Pa. Hospital Consolidation Continues With Penn Medicine-Doylestown Deal

Jan. 12, 2024
If deal is completed, the 247-bed Doylestown Hospital in Bucks County would become the seventh Penn Medicine hospital

Just weeks after Philadelphia-based Jefferson Health and Allentown, Pa.-based Lehigh Valley Health Network (LVHN) announced plans to merge, the University of Pennsylvania Health System (UPHS) and Doylestown Health leaders announced plans for the Bucks County health system to become part of Penn Medicine.

Doylestown Health is a not-for-profit, clinically integrated network of care, with its flagship being 247-bed Doylestown Hospital, which would become the seventh Penn Medicine hospital. In addition to its three Philadelphia hospitals — the Hospital of the University of Pennsylvania, Penn Presbyterian Medical Center, and Pennsylvania Hospital — Chester County Hospital, Lancaster General Health, and Princeton Health are part of UPHS, having joined in 2013, 2015, and 2018, respectively.

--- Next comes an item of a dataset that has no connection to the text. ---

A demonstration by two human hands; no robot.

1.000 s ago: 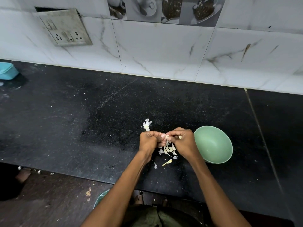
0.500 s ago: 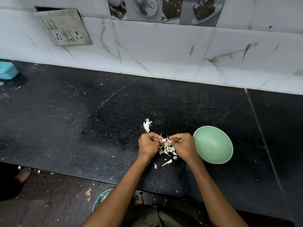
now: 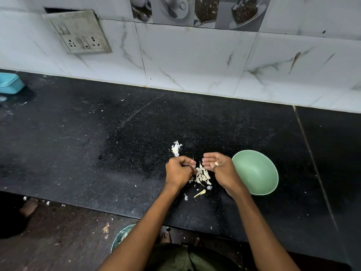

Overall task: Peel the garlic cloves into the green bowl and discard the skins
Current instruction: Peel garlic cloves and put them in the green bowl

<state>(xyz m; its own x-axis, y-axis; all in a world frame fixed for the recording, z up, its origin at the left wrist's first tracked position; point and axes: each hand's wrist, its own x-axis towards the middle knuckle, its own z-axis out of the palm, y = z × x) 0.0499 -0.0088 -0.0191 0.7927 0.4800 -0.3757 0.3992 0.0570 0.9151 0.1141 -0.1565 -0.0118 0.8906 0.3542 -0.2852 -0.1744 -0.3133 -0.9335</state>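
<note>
The green bowl (image 3: 259,184) sits on the black counter (image 3: 97,143) and looks empty inside. My right hand (image 3: 220,169) is just left of the bowl, turned palm up and cupped, with a small pale garlic clove (image 3: 216,163) lying in it. My left hand (image 3: 178,171) is a short gap away, fingers curled and pinched, and a thin sliver of garlic skin pokes out at its fingertips. Between the hands lies a pile of garlic skins (image 3: 202,176). A pale stem piece (image 3: 199,193) lies just in front of the pile.
A separate clump of white skins (image 3: 176,148) lies behind my left hand. A blue container (image 3: 9,86) stands at the far left by the tiled wall. Below the counter's front edge, a round teal vessel (image 3: 120,236) sits on the floor.
My hands were joined on the clove and have come apart. The right hand has turned palm up with the clove in it and shifted toward the bowl.
</note>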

“Penn Medicine aims to provide options for patients everywhere in our region, no matter where they live. From receiving primary care and having a baby to undergoing orthopedic surgery or receiving complex treatment for cancer or heart disease, we want it to be easy for patients to choose Penn Medicine across their lifespan,” said UPHS CEO Kevin Mahoney, in a statement. “We are excited to explore this opportunity with Doylestown Health, which has a strong, historic commitment to patients in the Northern region of the areas we serve.”

The organizations said the new partnership will build upon existing clinical integration between UPHS and Doylestown Health. Penn Radiation Oncology at Doylestown, for instance, opened in 2011 and delivers care for more than 400 patients each year. For more than a decade, Doylestown Hospital has been part of the Penn Cancer Network, a group of hospitals and physician practices throughout the greater Philadelphia region collaborating with Penn Medicine's Abramson Cancer Center to provide expanded access to treatments and clinical trials. 

Penn Medicine noted that the announcement of the proposed partnership is a preliminary step in a process that will last several months. Once due diligence is completed and definitive agreements have been signed, the plans will be reviewed by all necessary federal and state regulators. 

The same holds true for the Jefferson-Lehigh Valley deal. That combined system would operate 30 hospitals and more than 700 sites of care, supported by more than 62,000 employed faculty, clinicians and staff in Eastern Pennsylvania and Southern New Jersey.